Há poucas semanas, sugeriram-me escrever um texto mais longo, sobre o tempo.
Andei - e ainda ando - às voltas com essa tarefa e, por isso, deixei esse blog meio abandonado.
Acontece que, ao tentar redigir algo sobre o tempo num formato diferente do qual estou acostumado a escrever por aqui, surgiram várias ideias que foram sendo descartadas - justamente por serem curtas demais.
Uma delas, que fiquei com pena de abandonar completamente, é essa:
Imaginem um relógio de bolso, desses que é necessário dar corda para que funcione.
Como ocorre em todos os relógios, o tempo, tal qual uma corrente de ar, sopra através daquela bolha de vidro, fazendo girar os ponteiros, que - como as pás de um moinho - nos permitem ver que o tempo está passando por ali.
Ocorre que, ocasionalmente, o tempo pára e é preciso que se dê corda à engenhoca para que possamos ter a percepção visual de que a vida continua passando.

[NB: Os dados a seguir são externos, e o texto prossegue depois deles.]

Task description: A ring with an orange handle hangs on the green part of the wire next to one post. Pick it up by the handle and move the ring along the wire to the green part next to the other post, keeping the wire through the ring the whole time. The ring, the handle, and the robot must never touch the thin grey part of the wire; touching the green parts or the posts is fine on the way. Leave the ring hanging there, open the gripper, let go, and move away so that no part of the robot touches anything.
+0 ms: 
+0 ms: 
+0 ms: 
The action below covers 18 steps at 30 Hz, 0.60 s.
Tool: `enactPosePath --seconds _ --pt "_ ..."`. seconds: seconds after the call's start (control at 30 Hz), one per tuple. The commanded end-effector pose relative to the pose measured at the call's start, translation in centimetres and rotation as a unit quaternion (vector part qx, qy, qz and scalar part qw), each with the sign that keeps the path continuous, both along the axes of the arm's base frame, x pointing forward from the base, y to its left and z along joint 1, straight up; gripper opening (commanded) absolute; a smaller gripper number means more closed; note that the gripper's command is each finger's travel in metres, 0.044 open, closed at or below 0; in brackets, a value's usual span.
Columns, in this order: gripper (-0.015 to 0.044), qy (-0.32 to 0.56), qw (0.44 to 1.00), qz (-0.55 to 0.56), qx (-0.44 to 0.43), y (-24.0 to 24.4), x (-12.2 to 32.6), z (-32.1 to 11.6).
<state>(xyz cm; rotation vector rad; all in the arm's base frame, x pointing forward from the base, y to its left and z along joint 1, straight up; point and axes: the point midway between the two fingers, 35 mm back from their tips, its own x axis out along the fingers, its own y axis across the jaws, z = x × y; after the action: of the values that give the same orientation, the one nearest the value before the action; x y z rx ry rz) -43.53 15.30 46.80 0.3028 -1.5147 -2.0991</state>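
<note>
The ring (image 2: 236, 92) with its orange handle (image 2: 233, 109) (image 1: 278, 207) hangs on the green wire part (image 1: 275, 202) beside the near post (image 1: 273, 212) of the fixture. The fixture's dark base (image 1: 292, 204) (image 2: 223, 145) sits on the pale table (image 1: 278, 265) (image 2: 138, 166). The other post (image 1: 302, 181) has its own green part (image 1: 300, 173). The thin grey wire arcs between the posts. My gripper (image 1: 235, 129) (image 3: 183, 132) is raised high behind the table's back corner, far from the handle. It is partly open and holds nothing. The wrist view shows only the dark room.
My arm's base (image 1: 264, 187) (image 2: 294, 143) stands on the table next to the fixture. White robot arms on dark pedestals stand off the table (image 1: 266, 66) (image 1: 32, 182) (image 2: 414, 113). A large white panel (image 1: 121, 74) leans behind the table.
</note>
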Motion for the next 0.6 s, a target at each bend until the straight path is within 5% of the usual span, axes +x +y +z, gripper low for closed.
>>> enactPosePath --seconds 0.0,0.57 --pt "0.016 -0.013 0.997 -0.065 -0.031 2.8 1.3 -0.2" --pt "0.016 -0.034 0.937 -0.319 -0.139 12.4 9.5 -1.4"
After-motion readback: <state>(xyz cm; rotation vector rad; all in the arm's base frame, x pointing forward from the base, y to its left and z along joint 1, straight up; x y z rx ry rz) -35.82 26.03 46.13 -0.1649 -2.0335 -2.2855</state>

Um relógio parado é, por certo, mau agouro; é quando paramos de ver a vida fluir. É quando a morte espia.
Assim, no instante em que paramos para dar corda no relógio, é quando o tempo pára seu passo. É quando deixamos de nos ater à vida que passa, para fazer girar as engrenagens do tempo.
Há muitos anos, conheci um senhor que tinha um desses relógios de bolso. Comprara um dos melhores exemplares, suíço, "preciso e confiável". Entretanto, apesar das qualidades do mecanismo que lhe garantiam a exatidão e a constância na marcação do fluxo temporal, o velho temia que o relógio parasse. E de hora em hora, para garantir a natureza ininterrupta do tempo, dava corda no relógio que trazia no bolso interno do paletó.
Durante os anos que o conheci, os intervalos entre uma corda e outra foram diminuindo, ao ponto de ele manter a engenhoca sempre à mão, dando-lhe corda a cada cinco segundos, mais ou menos.
O tempo desse senhor passou a ser gasto com o tempo suspenso dos instantes em que se dá corda no relógio. "Cuida tanto do tempo, que perde tudo o mais que nele ocorre. Perde a vida" - disse-me, certa vez, uma de suas filhas.
Às vezes, sinto que sou aquele senhor. Enfurnado num cartório judicial, dando corda, num ritual neurótico, à uma engrenagem que marca a passagem do tempo, mas é alheia a tudo o que ocorre nele, que é alheia à vida.